Так кто же это? Во всяком случае, не я — это Другой.
«Я — Другой» — такую надпись Жерар де Нерваль оставил на одной из немногих своих фотографий.
Но кто он, этот Другой?
Не столь важно. Вам встречается тип, совершенно случайно, вы никогда его больше не увидите. И вот в один прекрасный день сей господин снова возникает в вашем сознании и десять лет не перестает вам докучать. Притом особая резкость черт ему совсем не обязательна, он может оказаться субъектом довольно аморфного склада, а то и вовсе не выразительным.

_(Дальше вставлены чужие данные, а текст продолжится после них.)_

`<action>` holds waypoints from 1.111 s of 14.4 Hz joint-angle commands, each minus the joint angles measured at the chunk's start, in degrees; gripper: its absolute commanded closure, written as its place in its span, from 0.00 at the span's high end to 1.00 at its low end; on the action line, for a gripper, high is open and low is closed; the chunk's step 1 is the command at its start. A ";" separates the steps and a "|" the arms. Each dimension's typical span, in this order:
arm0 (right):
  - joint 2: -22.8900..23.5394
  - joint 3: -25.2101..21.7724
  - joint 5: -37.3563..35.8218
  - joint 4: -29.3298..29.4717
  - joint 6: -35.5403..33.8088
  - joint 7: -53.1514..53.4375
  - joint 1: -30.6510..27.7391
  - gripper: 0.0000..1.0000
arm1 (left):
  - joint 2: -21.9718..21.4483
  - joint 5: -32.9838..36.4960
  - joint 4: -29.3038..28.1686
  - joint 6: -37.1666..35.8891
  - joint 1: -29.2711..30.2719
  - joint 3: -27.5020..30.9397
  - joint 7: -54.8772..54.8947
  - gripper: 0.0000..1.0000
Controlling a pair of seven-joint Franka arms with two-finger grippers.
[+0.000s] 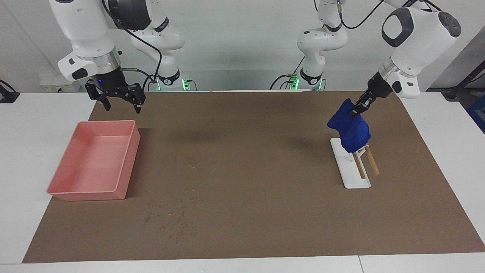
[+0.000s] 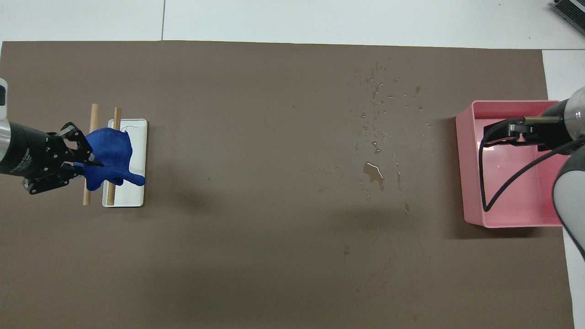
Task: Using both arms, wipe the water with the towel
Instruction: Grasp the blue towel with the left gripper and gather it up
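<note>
Facing view: brown mat (image 1: 246, 170) carries water (image 1: 178, 220) mid-table, nearer pink tray (image 1: 94, 163). Right gripper (image 1: 120, 104) waits wide over tray's edge. Left gripper (image 1: 358, 107) pinches towel (image 1: 350, 131) above white rack (image 1: 350, 167). Risks: hanging corner may snag wooden rods (image 1: 365, 163) and topple rack; thin pinch may slip.
</note>
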 commanded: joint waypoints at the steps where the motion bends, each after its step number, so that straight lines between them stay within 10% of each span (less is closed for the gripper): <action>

Именно так у меня получилось с мсье Женомором. Я хотел сесть за писание, а он занял мое место. Он был здесь, расположился внутри меня, будто в кресле. Сколько бы я его ни тряс, как бы ни бесновался, он не желал убираться прочь. Словно бы говорил: «А я здесь, я остаюсь!» Это была жуткая драма. Со временем я стал замечать, что этот Другой присваивает все то, что происходит в моей жизни, его черты проступают во всем, что я вижу вокруг. Мои размышления, любимые занятия, мой способ чувствовать — все сводится к нему, принадлежит ему, дает ему жизнь. Я на свои средства питал и растил паразита, он ко мне присосался. В конце концов я перестал понимать, кто из нас двоих копирует и обирает другого. Он путешествовал вместо меня. Занимался вместо меня любовью. Но реального совпадения между нами никогда не было, ведь каждый оставался собою — как тот Другой, так и я. Наше мучительное тет-а-тет привело к тому, что я потерял возможность писать что бы то ни было, кроме лишь одной книги, пусть несколько раз, но все той же. Вот почему хорошие книги так похожи друг на друга. Они все автобиографичны. Вот почему существует только один литературный сюжет — человек. И только одна литература — та, что повествует о человеке пишущем.
* * *
Я немного смахиваю на машину — меня нужно заводить. Прежде чем засесть за работу, мне просто необходимо себя подзавести, вот я и строчу десятки писем, это я-то, который клялся никому ничего о себе не сообщать! Потом, когда я вновь обрету самодостаточность, мои друзья будут удивляться перемене и подумают, что я на них наплевал.
* * *
Кем же был Женомор на самом деле?
Я встретил его в 1907 году в Берне, в Маттенхофской забегаловке для рабочих. Он сидел на скамейке наискосок от меня, перед ним стояли огромное блюдо жареной картошки и большая кружка кофе с молоком. Так как хлеба у него не было, я купил ему булочку. Поскольку он не знал, где преклонить голову, я повел его к себе. Это был грустный субъект, выпущенный из тюрьмы. Он изнасиловал двух маленьких девочек. Его посадили на двадцать пять лет. Бедный малый совсем опустился. Да ему еще и стыдно было. И он прятался от людей. Мне пришлось его подпоить, чтобы он рассказал свою злосчастную, проклятую, мертвую жизнь. В конечном счете он был жертвой евангелизации тюрем. Его звали не то Мёнье, не то Менье. Запомнился он мне в основном наружностью.